[Task to carry out] What you should output is the data below, unchanged in every character.
BEGIN
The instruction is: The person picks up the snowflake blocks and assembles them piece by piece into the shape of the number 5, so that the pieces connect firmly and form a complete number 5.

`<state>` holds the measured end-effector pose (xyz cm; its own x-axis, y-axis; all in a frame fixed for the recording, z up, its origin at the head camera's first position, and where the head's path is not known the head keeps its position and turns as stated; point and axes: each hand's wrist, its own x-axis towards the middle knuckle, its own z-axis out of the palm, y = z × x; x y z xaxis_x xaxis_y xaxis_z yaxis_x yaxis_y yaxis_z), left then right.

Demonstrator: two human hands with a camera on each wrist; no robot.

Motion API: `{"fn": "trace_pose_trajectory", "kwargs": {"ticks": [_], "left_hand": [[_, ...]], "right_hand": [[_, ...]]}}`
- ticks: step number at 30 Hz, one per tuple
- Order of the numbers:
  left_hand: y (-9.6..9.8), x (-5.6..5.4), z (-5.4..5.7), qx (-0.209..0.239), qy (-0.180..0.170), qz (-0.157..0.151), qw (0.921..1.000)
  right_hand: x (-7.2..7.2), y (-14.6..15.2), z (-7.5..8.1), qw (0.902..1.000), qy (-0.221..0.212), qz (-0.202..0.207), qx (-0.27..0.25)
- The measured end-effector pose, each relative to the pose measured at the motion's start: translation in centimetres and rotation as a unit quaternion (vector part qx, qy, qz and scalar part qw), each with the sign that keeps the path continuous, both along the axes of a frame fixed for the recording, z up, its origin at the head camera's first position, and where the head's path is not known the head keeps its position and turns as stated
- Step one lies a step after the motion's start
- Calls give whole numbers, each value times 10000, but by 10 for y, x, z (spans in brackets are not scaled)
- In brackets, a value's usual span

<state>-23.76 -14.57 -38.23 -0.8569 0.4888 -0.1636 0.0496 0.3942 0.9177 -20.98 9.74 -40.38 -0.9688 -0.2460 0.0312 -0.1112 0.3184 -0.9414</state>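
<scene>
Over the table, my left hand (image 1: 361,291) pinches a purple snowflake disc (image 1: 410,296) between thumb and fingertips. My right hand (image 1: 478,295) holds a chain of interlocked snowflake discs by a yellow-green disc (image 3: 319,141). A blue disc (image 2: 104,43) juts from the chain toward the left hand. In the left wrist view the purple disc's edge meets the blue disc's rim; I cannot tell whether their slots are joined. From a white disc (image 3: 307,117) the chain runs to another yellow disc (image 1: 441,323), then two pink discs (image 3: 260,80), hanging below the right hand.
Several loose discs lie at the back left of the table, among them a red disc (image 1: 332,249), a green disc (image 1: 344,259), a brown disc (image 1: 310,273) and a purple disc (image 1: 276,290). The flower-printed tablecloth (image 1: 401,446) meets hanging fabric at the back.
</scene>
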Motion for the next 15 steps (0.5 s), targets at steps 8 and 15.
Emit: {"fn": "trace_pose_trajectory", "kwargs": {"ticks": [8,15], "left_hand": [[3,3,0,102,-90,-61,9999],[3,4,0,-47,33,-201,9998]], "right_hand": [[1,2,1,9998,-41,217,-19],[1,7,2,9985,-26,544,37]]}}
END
[Completed task]
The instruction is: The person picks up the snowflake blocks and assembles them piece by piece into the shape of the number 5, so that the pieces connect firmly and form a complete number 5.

`<state>` holds the measured end-effector pose (xyz cm; its own x-axis, y-axis; all in a frame fixed for the recording, z up, its origin at the head camera's first position, and where the head's path is not known the head keeps its position and turns as stated; point and axes: each hand's wrist, its own x-axis towards the middle knuckle, its own z-axis out of the palm, y = z × x; x y z xaxis_x xaxis_y xaxis_z yaxis_x yaxis_y yaxis_z), left then right.

Demonstrator: two human hands with a camera on each wrist; no robot.

Motion API: `{"fn": "trace_pose_trajectory", "kwargs": {"ticks": [_], "left_hand": [[_, ...]], "right_hand": [[_, ...]]}}`
- ticks: step number at 30 Hz, one per tuple
- Order of the numbers:
  left_hand: y (-9.6..9.8), x (-5.6..5.4), z (-5.4..5.7), qx (-0.209..0.239), qy (-0.180..0.170), qz (-0.157..0.151), qw (0.921..1.000)
  right_hand: x (-7.2..7.2), y (-14.6..15.2), z (-7.5..8.1), qw (0.902..1.000), qy (-0.221..0.212), qz (-0.202..0.207), qx (-0.27..0.25)
- The measured end-effector pose, each relative to the pose measured at the motion's start: translation in centimetres and rotation as a unit quaternion (vector part qx, qy, qz and scalar part qw), each with the sign that keeps the path continuous, both along the axes of a frame fixed for the recording, z up, its origin at the head camera's first position, and where the head's path is not known the head keeps its position and turns as stated
- Step one lies a step after the motion's start
- Calls give whole numbers, each value times 10000, but by 10 for y, x, z (spans in brackets are not scaled)
- In brackets, a value's usual span

<state>-23.76 -14.57 -38.23 -0.8569 0.4888 -0.1636 0.0496 0.3942 0.9177 -20.98 9.74 -40.38 -0.9688 -0.2460 0.0312 -0.1112 0.3184 -0.9414</state>
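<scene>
Over the table, my left hand (image 1: 361,291) pinches a purple snowflake disc (image 1: 410,296) between thumb and fingertips. My right hand (image 1: 478,295) holds a chain of interlocked snowflake discs by a yellow-green disc (image 3: 319,141). A blue disc (image 2: 104,43) juts from the chain toward the left hand. In the left wrist view the purple disc's edge meets the blue disc's rim; I cannot tell whether their slots are joined. From a white disc (image 3: 307,117) the chain runs to another yellow disc (image 1: 441,323), then two pink discs (image 3: 260,80), hanging below the right hand.
Several loose discs lie at the back left of the table, among them a red disc (image 1: 332,249), a green disc (image 1: 344,259), a brown disc (image 1: 310,273) and a purple disc (image 1: 276,290). The flower-printed tablecloth (image 1: 401,446) meets hanging fabric at the back.
</scene>
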Motion for the next 15 steps (0.5 s), targets at steps 8 and 15.
Emit: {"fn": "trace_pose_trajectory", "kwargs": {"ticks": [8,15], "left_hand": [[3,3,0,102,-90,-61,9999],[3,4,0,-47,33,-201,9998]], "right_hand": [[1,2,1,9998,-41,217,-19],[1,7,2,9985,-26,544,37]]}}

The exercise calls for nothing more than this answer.